SQLite Forum

Lack of abstraction ability in SQLite
Login

Lack of abstraction ability in SQLite

(1) By Matt (mattkuine) on 2020-10-14 08:58:29 [link]

SQLite's query language is so powerful it's even Turing-complete with recursive common table expressions. However it's completely lacking in abstraction power. 

 - Recursive common table expressions (CTEs) but no recursive top-level tables.
 - There is a way to add custom functions via the C API but no way to write custom functions in SQL (to reuse commonly used code, etc.) or a built-in procedural language.
 - There are virtual tables but no way to create writable views (creating triggers over views is impossible)
 - There is a bytecode engine with powerful features such as coroutines but it lacks a stack (to have reentrancy, continuations, and abstractions) and is not exposed as an API to applications.
 - There is no way to create a "virtual database" that handles reads and writes its own way.

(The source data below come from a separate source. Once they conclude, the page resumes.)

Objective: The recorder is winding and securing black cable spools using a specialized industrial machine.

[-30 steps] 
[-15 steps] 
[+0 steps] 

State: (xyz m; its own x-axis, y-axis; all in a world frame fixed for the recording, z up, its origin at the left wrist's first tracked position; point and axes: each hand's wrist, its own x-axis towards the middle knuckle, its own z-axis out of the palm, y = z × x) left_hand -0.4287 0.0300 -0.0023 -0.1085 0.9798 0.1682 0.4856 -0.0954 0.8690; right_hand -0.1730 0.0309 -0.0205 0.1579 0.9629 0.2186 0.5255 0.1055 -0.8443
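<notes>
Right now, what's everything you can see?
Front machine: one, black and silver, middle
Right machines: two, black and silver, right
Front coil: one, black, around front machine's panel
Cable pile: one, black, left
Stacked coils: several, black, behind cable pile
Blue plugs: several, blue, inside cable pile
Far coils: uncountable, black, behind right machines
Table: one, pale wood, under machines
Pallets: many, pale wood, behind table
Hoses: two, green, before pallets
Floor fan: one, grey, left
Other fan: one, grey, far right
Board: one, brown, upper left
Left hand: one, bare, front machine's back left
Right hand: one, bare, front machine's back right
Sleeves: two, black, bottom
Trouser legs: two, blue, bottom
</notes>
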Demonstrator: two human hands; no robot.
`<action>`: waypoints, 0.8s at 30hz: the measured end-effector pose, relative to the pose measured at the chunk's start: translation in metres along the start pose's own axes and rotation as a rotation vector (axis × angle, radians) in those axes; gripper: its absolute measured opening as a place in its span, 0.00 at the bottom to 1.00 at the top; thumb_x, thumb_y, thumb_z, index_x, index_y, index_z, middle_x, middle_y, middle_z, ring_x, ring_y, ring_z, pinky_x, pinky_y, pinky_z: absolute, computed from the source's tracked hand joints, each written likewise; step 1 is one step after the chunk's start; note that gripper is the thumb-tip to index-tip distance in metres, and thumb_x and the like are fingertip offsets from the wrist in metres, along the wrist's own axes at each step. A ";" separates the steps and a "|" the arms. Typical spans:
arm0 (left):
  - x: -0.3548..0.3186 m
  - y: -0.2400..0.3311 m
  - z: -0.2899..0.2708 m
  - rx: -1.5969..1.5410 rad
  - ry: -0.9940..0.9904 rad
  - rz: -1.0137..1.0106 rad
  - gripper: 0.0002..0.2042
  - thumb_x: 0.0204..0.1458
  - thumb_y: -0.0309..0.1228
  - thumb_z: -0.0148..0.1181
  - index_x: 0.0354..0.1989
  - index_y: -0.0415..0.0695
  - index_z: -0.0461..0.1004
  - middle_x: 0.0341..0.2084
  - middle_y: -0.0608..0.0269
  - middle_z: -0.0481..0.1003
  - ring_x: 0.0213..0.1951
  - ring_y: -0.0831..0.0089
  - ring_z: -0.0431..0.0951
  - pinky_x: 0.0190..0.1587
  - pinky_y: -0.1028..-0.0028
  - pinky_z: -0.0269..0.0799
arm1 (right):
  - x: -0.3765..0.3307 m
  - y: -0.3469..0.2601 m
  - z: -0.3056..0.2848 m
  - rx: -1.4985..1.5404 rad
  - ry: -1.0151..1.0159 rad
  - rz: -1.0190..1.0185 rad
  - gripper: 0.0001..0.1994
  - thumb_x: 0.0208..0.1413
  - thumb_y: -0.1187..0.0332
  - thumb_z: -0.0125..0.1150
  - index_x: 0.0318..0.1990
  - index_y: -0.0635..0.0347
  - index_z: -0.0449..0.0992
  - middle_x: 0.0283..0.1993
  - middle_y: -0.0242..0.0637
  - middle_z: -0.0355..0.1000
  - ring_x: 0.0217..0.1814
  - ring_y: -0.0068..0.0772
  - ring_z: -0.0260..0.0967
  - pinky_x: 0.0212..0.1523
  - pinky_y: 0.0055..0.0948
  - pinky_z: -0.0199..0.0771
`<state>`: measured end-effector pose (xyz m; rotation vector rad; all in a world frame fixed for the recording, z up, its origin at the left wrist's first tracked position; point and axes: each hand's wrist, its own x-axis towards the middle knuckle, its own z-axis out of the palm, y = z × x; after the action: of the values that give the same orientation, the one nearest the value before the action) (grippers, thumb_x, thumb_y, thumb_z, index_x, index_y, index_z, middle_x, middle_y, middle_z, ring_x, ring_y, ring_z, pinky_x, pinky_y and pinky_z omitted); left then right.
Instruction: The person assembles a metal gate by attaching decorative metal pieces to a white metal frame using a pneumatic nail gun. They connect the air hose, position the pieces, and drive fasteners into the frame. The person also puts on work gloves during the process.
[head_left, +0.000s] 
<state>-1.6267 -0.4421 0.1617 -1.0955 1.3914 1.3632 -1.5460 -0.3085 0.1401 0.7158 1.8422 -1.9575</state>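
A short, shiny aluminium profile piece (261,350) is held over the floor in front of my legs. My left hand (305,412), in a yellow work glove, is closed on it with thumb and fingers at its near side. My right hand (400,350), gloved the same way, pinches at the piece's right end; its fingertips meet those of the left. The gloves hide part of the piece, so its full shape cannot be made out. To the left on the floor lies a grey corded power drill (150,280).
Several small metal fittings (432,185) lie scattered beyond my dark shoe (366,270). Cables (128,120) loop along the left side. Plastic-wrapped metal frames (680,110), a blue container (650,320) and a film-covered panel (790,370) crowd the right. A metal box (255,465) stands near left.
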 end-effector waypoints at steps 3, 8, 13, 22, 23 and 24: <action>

The C API is lacking as well: 

 - There is no way to create and register new storage engines. I can only write new VFS layers that allow SQLite to write databases in the SQLite3 B-tree format to new file systems even though the SQLite bytecode refers not to B-tree leaves, branches and nodes but to SQL database tables and rows. This makes it impossible for SQLite to read from and write to CSVs, Excel files, etc. without the special "virtual table" feature. (Ideally, the "virtual table" feature shouldn't be special.)
 - SQLite doesn't support the `CREATE PROCEDURE` syntax even just to pass the code to an external interpreter to run.

I think adding these features to SQLite, which is already modular by design, isn't difficult. SQLite already implements many programming features such as streaming logic, relational logic, authorization, table-valued functions, etc. and I think it can be made into a general-purpose, multi-paradigm (stack based, functional, logic, procedural, object-oriented, etc.) programming environment and operating system for developing portable applications that run anywhere if these features are added.

SQLite is a modular, well-designed, extensible data storage and processing library and if it is a little bit more modular and extensible it would take over the world.

(2) By Kees Nuyt (knu) on 2020-10-14 13:37:08 in reply to 1 [link]

>  - There is a way to add custom functions via the C API but no way to write custom functions in SQL (to reuse commonly used code, etc.) or a built-in procedural language.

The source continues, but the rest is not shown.